Why does my gateway disconnect after a few minutes of inactivity?
This usually means your reverse proxy or firewall is timing out idle WebSocket connections. Increase proxy timeouts to at least 86400 seconds and enable WebSocket keep-alive pings with openclaw config set gateway.websocket.keepAlive 30.
Do I need to open port 18789 on my router for local OpenClaw use?
No. If you're only accessing OpenClaw from the same machine it's running on (using localhost), you don't need to modify your router or firewall. Port forwarding is only necessary for remote access from other devices.
What's the difference between token and password authentication?
Token authentication uses a long random string that clients include in the connection URL. Password authentication prompts users to enter a password in the web UI. Token mode is better for automation and API access; password mode is more user-friendly for human access.
Can I run multiple OpenClaw gateways on the same server?
Yes, but each gateway needs a unique port. The first gateway uses 18789, the second could use 18790, etc. Configure the port with openclaw config set gateway.bind "0.0.0.0:18790" for additional instances.
Conclusion
OpenClaw gateway disconnection errors are frustrating, but they usually come down to a few common issues: authentication token problems, device pairing requirements, reverse proxy configurations that don't support WebSockets, or firewall rules blocking connections.

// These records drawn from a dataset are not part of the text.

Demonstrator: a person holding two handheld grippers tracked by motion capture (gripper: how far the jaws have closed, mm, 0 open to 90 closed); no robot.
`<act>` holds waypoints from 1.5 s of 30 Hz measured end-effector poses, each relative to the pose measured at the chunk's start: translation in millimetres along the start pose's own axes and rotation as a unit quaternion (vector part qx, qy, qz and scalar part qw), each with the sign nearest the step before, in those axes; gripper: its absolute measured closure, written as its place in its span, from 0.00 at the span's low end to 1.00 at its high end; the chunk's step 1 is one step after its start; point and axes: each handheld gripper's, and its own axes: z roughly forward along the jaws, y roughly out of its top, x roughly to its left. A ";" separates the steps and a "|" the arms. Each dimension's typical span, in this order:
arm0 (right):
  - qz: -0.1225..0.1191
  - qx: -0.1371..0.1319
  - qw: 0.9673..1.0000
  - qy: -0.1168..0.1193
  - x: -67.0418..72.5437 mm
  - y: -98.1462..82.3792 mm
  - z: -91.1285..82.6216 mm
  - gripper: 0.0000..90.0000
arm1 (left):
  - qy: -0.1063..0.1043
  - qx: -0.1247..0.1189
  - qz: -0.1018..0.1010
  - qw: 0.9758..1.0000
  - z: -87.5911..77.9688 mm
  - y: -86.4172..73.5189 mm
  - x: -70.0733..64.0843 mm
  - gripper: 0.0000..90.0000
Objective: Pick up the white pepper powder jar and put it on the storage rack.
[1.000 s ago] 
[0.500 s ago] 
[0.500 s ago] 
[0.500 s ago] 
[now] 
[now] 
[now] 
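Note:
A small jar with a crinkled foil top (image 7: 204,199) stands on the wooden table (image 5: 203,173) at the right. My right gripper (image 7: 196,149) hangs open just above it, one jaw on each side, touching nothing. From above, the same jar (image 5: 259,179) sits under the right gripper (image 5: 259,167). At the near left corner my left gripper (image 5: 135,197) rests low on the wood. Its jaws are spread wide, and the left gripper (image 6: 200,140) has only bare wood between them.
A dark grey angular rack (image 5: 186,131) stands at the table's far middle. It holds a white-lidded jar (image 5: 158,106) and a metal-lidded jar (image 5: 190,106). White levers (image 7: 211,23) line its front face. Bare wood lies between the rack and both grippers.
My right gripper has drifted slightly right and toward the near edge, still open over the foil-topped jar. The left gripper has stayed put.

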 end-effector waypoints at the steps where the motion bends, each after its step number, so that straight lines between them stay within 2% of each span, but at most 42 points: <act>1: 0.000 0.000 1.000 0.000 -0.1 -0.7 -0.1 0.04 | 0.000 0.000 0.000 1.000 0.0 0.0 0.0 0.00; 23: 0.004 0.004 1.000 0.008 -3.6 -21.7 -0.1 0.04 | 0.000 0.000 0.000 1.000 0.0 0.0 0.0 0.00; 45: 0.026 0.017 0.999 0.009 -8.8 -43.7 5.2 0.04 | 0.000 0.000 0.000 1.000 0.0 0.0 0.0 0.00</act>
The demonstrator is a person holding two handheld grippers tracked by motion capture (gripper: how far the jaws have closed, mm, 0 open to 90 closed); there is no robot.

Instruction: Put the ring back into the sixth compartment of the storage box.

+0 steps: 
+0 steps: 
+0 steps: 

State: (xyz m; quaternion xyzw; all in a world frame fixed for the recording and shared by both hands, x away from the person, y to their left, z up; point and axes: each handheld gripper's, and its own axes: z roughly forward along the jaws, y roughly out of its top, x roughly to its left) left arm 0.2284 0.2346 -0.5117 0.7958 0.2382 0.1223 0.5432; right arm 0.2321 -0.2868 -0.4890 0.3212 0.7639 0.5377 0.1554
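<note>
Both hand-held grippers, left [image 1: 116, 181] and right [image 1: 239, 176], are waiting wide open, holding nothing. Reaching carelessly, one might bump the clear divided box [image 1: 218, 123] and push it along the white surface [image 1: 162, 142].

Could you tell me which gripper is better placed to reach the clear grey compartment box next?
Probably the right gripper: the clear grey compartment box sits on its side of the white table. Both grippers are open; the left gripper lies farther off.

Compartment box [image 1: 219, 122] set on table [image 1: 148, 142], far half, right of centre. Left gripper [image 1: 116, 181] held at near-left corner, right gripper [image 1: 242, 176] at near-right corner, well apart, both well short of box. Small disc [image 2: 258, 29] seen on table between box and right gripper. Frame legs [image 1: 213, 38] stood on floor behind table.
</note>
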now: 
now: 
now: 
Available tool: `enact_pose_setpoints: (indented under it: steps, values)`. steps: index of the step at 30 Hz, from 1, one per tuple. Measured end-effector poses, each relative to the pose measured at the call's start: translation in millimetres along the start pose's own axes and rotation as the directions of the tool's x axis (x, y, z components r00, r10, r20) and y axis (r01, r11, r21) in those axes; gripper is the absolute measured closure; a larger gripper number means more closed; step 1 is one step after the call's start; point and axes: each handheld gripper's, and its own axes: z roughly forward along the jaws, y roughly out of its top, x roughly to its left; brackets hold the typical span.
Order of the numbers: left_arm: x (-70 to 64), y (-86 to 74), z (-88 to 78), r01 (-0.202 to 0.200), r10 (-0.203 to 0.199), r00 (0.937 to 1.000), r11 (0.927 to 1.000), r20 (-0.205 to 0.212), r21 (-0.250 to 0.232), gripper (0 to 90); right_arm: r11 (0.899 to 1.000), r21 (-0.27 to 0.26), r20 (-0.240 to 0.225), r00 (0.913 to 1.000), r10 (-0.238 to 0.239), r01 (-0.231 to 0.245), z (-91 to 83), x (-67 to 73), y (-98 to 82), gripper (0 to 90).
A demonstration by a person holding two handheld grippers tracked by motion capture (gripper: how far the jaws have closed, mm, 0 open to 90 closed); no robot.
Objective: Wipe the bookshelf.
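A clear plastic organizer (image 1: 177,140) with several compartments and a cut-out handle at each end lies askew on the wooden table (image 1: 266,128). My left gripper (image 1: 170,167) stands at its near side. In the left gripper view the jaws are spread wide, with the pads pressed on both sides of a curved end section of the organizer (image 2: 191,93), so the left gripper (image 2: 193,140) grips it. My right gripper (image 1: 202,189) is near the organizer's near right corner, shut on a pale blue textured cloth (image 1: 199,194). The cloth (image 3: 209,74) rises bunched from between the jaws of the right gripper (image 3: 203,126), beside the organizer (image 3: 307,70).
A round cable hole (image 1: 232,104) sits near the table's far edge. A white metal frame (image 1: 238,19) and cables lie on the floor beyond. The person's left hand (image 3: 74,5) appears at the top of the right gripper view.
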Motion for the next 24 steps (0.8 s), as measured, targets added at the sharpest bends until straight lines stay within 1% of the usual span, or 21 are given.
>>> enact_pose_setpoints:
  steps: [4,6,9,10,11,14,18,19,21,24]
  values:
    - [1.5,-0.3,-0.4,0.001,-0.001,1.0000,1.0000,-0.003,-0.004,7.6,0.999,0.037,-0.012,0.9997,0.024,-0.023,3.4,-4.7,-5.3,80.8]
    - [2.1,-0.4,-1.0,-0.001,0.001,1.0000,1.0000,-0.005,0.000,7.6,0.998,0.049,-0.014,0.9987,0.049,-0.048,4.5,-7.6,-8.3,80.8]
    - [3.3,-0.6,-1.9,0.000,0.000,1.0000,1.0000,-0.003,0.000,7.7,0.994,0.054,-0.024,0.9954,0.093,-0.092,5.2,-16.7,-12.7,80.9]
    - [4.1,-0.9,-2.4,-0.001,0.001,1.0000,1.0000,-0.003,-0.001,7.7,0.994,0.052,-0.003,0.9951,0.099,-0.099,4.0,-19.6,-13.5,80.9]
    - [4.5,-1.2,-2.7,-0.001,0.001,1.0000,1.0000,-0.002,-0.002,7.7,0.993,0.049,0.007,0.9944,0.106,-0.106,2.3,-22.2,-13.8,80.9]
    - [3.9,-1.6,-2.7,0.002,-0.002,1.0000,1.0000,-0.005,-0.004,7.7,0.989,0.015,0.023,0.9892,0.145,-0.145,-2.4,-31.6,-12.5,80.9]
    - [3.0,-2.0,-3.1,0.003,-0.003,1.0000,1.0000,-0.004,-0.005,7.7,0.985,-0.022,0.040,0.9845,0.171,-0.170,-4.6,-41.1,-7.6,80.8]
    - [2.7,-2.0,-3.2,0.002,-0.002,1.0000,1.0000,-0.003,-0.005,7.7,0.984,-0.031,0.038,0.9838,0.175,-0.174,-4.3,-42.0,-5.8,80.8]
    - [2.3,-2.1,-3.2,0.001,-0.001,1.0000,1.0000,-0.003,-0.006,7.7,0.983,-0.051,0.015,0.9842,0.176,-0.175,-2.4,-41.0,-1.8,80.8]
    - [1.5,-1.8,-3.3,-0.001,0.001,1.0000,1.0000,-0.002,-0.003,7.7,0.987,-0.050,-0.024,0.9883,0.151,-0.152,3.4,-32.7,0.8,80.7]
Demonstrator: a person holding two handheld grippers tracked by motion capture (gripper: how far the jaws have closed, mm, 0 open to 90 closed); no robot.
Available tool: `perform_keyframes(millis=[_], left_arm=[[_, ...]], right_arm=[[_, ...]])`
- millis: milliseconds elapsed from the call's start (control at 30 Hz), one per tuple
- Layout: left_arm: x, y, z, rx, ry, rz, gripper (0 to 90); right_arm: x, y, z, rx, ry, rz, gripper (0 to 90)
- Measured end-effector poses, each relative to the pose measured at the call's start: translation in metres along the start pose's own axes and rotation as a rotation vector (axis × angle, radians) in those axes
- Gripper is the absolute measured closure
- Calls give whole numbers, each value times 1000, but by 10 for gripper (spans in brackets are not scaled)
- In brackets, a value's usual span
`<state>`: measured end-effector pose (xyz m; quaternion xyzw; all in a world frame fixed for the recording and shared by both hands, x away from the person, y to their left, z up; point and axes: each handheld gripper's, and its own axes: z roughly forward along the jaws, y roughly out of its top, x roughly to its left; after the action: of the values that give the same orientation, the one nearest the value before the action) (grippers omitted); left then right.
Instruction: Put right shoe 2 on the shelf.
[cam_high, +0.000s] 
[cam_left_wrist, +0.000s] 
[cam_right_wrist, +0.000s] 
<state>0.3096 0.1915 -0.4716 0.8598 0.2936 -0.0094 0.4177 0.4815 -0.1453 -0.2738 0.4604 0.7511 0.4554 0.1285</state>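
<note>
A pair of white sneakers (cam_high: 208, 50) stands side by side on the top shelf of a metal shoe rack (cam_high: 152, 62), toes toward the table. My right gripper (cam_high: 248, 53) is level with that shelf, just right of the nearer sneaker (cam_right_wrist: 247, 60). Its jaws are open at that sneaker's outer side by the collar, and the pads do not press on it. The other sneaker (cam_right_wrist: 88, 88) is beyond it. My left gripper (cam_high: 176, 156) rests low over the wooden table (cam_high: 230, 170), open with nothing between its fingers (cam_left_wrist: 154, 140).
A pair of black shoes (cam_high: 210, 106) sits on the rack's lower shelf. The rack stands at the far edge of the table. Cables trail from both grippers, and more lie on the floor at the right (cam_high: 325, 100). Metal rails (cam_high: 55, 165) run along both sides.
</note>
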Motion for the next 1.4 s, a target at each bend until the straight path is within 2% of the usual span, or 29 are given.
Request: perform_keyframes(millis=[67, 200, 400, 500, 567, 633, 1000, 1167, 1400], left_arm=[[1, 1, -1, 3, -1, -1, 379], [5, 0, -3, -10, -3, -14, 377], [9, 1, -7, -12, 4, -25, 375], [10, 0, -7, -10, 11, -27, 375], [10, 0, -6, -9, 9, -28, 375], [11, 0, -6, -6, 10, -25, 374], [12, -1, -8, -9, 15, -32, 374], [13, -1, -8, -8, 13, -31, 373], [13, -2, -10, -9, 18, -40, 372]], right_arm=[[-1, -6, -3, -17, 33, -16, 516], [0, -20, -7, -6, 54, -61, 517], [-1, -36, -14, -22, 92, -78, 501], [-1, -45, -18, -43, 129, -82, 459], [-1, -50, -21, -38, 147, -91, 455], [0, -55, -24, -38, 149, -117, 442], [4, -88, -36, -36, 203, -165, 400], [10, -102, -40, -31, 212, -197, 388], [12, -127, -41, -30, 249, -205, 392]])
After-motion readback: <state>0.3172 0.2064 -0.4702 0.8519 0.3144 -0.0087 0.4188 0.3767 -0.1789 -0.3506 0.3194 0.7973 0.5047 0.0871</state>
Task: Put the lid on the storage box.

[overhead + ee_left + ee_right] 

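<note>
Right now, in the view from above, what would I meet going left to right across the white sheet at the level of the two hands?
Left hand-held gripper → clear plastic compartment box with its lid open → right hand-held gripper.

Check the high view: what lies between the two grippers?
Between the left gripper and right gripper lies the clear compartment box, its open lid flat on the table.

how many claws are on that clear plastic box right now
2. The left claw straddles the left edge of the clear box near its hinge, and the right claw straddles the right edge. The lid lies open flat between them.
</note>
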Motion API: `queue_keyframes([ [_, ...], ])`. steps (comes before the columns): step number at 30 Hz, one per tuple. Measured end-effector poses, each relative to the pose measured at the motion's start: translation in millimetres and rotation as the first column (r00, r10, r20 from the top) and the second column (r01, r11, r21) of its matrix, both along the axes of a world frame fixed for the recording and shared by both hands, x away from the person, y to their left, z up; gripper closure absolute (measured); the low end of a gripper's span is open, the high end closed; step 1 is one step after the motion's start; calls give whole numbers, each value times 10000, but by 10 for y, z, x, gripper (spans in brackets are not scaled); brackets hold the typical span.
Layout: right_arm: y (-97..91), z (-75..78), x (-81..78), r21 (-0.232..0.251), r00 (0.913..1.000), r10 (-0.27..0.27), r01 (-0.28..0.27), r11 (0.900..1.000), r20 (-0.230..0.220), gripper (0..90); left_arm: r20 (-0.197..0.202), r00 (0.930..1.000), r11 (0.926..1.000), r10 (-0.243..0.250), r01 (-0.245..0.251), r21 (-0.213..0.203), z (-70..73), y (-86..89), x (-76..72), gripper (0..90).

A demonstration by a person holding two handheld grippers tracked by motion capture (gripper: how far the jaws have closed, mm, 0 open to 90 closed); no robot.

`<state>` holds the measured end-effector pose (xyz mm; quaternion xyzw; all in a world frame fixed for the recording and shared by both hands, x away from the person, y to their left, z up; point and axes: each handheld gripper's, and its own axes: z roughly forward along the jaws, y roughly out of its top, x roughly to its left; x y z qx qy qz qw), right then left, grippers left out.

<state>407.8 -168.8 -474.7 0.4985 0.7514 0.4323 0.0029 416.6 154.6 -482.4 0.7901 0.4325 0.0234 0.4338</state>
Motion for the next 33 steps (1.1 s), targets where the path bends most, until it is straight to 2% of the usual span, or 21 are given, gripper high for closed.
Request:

Start with the basics: verify the gateway is running, check your authentication setup, and make sure your firewall allows port 18789. If you're using a reverse proxy, double-check that it includes the WebSocket upgrade headers. For Docker deployments, confirm your port mappings are correct.
Most importantly, use the diagnostic tools OpenClaw provides. The openclaw doctor command catches configuration problems automatically, and openclaw logs --follow shows exactly what's failing when connections drop.
With proper configuration and a systematic troubleshooting approach, you can keep your OpenClaw gateway stable and accessible whether you're running it locally for development or on a remote server for production use.